Réalisé par Stanley Kubrick et connu pour sa production chaotique, Spartacus est un péplum d'une ambition démesurée, porté par un Kirk Douglas magnétique. Musiques, scènes de grande ampleur mobilisant des milliers de figurants, décors urbains antiques: les ingrédients sont réunis pour en mettre plein la vue, et rares sont les films qui, 60 ans plus tard, peuvent réussir à impressionner sur le plan formel, en l'absence de tout effet spécial numérique (époque oblige). Si le cheminement de l'histoire est relativement classique et que son issue ne fait guère de doute, Spartacus bénéficie de qualités évidentes, notamment un casting de haute-volée, un thème fort, et une belle romance : il réussi d'une manière générale tout ce qu'il entreprend, et il constitue au final un morceau de choix aux cotés d'œuvres plus récentes comme "Gladiator" de Ridley Scott.

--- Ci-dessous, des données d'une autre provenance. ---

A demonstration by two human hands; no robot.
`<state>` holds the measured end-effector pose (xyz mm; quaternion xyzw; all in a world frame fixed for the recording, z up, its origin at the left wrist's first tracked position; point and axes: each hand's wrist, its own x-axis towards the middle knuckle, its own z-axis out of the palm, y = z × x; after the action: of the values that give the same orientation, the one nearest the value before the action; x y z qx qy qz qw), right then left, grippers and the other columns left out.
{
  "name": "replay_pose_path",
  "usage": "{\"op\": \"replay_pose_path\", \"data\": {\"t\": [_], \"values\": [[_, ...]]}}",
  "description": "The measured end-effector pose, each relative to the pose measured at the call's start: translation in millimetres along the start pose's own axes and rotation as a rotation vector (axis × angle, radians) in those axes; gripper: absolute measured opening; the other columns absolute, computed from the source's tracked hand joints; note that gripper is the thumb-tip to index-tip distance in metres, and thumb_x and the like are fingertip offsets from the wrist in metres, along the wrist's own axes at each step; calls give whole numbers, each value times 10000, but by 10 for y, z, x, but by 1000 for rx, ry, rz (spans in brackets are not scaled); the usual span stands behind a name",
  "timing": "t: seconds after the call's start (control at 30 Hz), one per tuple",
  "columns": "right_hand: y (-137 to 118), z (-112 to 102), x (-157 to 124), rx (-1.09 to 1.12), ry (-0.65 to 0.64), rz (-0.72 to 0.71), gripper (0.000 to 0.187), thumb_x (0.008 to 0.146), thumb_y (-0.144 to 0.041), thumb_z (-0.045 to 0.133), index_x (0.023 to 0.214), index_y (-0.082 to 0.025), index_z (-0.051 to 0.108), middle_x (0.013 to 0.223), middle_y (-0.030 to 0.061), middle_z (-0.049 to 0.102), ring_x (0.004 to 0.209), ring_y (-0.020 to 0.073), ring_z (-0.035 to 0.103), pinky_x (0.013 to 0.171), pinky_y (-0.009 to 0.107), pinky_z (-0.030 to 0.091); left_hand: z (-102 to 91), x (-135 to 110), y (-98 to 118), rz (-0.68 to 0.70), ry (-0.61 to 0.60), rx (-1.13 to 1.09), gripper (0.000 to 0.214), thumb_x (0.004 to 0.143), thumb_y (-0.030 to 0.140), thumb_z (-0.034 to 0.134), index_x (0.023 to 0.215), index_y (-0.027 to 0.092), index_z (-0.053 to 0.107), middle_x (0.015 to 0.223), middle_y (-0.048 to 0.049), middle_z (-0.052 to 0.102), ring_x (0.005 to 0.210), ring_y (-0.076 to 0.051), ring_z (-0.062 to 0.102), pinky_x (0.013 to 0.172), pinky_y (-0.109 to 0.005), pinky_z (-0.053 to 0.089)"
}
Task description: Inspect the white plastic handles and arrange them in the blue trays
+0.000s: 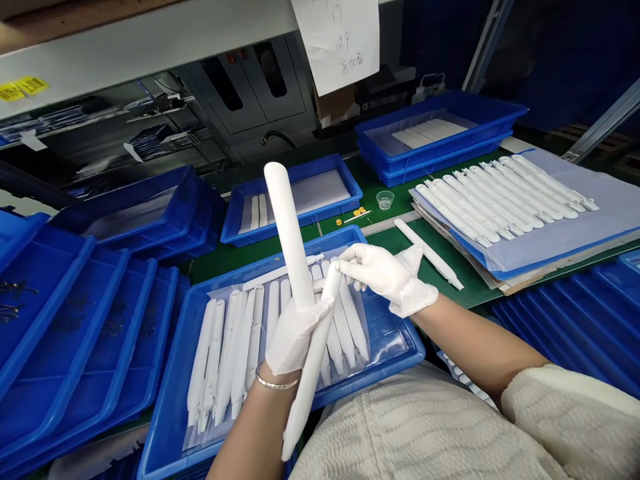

Crassus (Laurence Olivier) : "Le but de cette campagne n'est pas seulement tuer Spartacus. Nous devons tuer la légende de Spartacus." Plus de deux mille cent ans plus tard, Spartacus reste célèbre, tandis que Crassus est passé dans l'oubli. Pour ce péplum grandiose, Stanley Kubrick a mobilisé un nombre de figurants ahurissant, en particulier lors de la bataille finale. On y voit d'ailleurs une jolie démonstration de chorégraphie à la romaine. Le personnage principal, incarné par Kirk Douglas (environ plus âgé d'une quinzaine d'années de son modèle), subjugue par son charisme, sa détermination, sa capacité d'adaptation d'esclave à chef de guerre. Malgré quelques longueurs (le film dure plus de trois heures), on se passionne pour l'histoire de ce révolté, meneur d'hommes qui finira crucifié, comme Jesus près de cent ans plus tard. Les reconstitutions de la Rome antique et les costumes sont superbes. Le public de 2026 et au-delà sera indulgent sur les scènes en studio qui paraissent kitsch aujourd'hui. Quelques bonnes répliques perlent ici et là, comme lorsque Crassus dit à Varinia (Jean Simmons) : "Tu marches entre les deux précipices de l'insulte et de la vérité, avec l'adresse d'une chèvre des montagnes." Ou encore lorsqu'Antoninus (Tony Curtis) s'adresse à son mentor : "As-tu peur de mourir ?" Réponse de Spartacus : "Non, pas plus que je n'ai eu peur de naître." Une belle réalisation qui résiste bien au temps qui passe.